Он продолжал активно выступать от имени ассоциации, и постепенно положение стало меняться в лучшую сторону — но очень медленно и то лишь после того, как бельгийский трон перешел к королю Альберту. Эдмунд Морель был убежден, что заслуги Дойла в этом деле были очень велики: “Вмешательство Конан Дойла оказало решающее влияние на развитие событий… Но не его книга — во всех отношениях превосходная, не публичные выступления и не то, что он привлек влиятельных людей на нашу сторону, стали главным подспорьем. Главное было, что он — Конан Дойл и что он — с нами. Не думаю, что кто-нибудь, кроме Конан Дойла, мог сделать то, что сделал тогда он”.

Относительный успех “Огней судьбы” убедил Дойла, что он сумеет добиться на театральном поприще того же, чего добился на литературном. И он превратился в импресарио — в 1910 году на шесть месяцев арендовал лондонский театр “Адельфи”, что вместе с расходами на труппу облегчало его кошелек на боо фунтов в неделю.

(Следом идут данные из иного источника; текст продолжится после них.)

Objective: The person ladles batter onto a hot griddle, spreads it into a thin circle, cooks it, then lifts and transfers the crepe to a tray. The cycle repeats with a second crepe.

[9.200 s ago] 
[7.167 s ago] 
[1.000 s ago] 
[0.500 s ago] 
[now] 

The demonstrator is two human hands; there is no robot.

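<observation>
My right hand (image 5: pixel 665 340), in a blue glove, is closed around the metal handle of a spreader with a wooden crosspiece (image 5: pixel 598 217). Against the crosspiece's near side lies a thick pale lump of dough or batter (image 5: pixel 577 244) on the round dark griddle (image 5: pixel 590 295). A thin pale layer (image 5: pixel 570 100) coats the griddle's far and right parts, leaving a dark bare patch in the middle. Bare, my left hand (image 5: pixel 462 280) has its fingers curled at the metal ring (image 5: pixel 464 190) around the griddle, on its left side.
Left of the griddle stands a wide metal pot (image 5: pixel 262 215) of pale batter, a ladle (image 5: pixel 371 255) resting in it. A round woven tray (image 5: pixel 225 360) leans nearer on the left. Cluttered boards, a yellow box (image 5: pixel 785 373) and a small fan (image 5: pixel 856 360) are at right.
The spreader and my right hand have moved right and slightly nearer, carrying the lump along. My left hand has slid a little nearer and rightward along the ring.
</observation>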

Дойл решил поставить по своему роману “Родни Стоун” пьесу “Дом Темперлей, или Мелодрама на ринге”. Замысел был грандиозный: перемен декораций — семь, персонажей со словами — сорок три. Наняли тренера, чтобы подготовить актеров к боксерским сценам. Денег не жалели, но Дойл надеялся, что спектакль продержится долго и расходы оправдаются.

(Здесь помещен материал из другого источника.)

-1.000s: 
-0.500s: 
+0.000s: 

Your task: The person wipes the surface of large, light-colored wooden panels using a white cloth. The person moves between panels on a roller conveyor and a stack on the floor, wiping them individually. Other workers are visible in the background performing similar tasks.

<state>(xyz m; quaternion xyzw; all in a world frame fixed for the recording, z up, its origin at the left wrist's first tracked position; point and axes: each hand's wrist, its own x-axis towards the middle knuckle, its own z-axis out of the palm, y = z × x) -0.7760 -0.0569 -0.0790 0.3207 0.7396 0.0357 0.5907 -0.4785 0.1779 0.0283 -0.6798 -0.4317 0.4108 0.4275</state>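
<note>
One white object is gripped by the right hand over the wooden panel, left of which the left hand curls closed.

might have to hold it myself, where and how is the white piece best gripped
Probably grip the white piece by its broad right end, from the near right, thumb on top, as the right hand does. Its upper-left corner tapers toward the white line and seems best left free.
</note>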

Увы, на премьере весь первый акт публика молчала, так что, сидя в ложе, Дойл записал в своем блокноте: “Слишком вяло”. Но дальше пошли боксерские сцены, и зал стал реагировать поживее, а когда дали занавес, раздались громкие аплодисменты и крики “Автора!” Критики писали о постановке с одобрением. Но публика не оценила спектакль, и сборы были невелики. Бокс оказался не слишком пригоден для театральной сцены, да и женщинам эта тема была чужда. Вскоре Дойл понял, что затея неудачная и очень затратная.

Шестого мая 1910 года — меньше чем через десять лет после смерти своей матери — скончался король Эдуард VII, и страна вновь погрузилась в траур. На это время все театры в Вест-Энде были закрыты. Дойл решил воспользоваться случаем и обратился к испытанному средству привлечь публику — к Шерлоку Холмсу. Запершись в кабинете, он за неделю переделал один из лучших рассказов о Холмсе, “Пеструю ленту”, в пьесу. И через полмесяца после того как была снята со сцены боксерская мелодрама, труппа начала репетировать новую постановку.

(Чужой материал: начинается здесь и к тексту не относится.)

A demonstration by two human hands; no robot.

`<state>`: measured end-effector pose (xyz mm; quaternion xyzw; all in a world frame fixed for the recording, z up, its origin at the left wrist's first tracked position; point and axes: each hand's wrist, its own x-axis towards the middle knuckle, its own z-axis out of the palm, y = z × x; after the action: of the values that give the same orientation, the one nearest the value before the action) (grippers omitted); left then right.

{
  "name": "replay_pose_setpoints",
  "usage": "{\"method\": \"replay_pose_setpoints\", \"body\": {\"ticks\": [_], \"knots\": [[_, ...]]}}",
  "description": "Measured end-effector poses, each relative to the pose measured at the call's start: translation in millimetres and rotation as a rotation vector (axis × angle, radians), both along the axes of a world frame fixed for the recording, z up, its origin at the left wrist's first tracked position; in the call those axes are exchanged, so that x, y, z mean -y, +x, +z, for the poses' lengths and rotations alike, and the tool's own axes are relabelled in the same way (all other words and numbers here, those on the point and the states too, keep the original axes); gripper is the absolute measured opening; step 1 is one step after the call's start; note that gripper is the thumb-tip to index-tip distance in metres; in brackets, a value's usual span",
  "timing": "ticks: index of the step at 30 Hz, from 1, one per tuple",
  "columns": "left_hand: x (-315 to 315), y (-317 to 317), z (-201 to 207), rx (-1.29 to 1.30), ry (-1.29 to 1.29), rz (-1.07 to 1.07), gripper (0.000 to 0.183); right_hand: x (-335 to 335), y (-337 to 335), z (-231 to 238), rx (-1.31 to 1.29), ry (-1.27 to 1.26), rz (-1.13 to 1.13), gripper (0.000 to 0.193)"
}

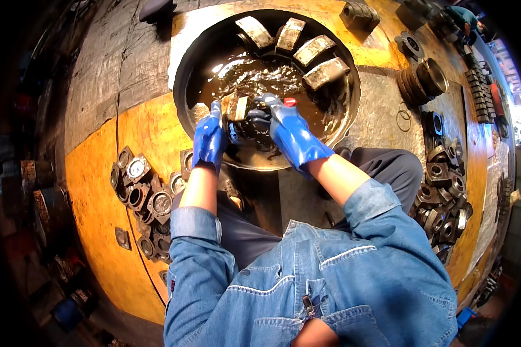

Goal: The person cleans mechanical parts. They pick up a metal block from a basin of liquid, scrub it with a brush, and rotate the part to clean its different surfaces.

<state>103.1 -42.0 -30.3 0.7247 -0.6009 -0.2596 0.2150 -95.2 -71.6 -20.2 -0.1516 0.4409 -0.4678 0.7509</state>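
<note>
We see yellow-grey floor (92, 179) with metal parts (159, 202) heaped both sides, left fingers (216, 110) gripping a block (236, 108) over the basin (182, 87) (right fingers (261, 112) curled, can't tell if holding).

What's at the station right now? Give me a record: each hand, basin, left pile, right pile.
Left hand: blue-gloved, holding a metal block
Right hand: blue-gloved, close beside that block; its grip is unclear
Basin: round, brown liquid inside; four grimy blocks along its far and right side
Left pile: grimy metal parts, several round-holed
Right pile: similar metal parts
</note>
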Motion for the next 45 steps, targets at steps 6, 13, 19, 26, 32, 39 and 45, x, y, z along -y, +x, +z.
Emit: {"method": "replay_pose_setpoints", "body": {"ticks": [6, 13, 19, 26, 32, 39, 45], "knots": [[-1, 23, -19, -0.010, -0.015, 0.003, 0.040, -51, 2, 1, -0.201, -0.221, 0.306, 0.022], [-8, 21, -9, 0.321, -0.150, -0.108, 0.042, -33, -25, -8, -0.844, -0.390, 0.726, 0.024], [-3, 13, -16, 0.281, -0.238, -0.169, 0.041, 15, -53, -47, -0.735, -0.284, 0.354, 0.029], [1, 3, -8, 0.245, -0.129, -0.101, 0.045, 22, -11, -50, 0.139, -0.111, -0.086, 0.032], [-5, 14, -11, 0.034, -0.142, -0.023, 0.047, -27, 1, -29, -0.079, -0.137, 0.253, 0.033], [-1, 1, -8, -0.051, -0.138, 0.021, 0.056, -1, -49, -19, -0.097, -0.013, 0.227, 0.026], [-5, 0, 18, -0.448, 0.173, 0.396, 0.038, -10, 20, -77, 0.706, 0.570, -0.372, 0.030]]}}
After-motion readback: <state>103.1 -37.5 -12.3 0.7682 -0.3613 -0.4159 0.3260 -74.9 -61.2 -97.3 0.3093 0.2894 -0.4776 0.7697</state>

Однако между автором и продюсером возникли разногласия. Продюсером был актер Лин Хардинг, блиставший в пьесах Шекспира. В “Пестрой ленте” он играл главного злодея, доктора Гримсби Райлотта (в рассказе он Ройлотт). Хардинг хотел, чтобы Райлотт был более ярким, характерным персонажем, а потому всячески расцвечивал его речь и вообще добавлял множество деталей от себя, что страшно раздражало Дойла, которому Райлотт виделся типично викторианской фигурой. Он настаивал, чтобы Хардинг играл, как написано, и жаловался, что Райлотт получается “каким-то бурлескным”. В итоге вмешался их общий друг Джеймс Барри и посоветовал Дойлу дать актеру больше свободы. Но сцена, где Холмс легко разгибает кочергу, скрученную впавшим в ярость Райлоттом, пропала — не нашлось подходящего реквизита.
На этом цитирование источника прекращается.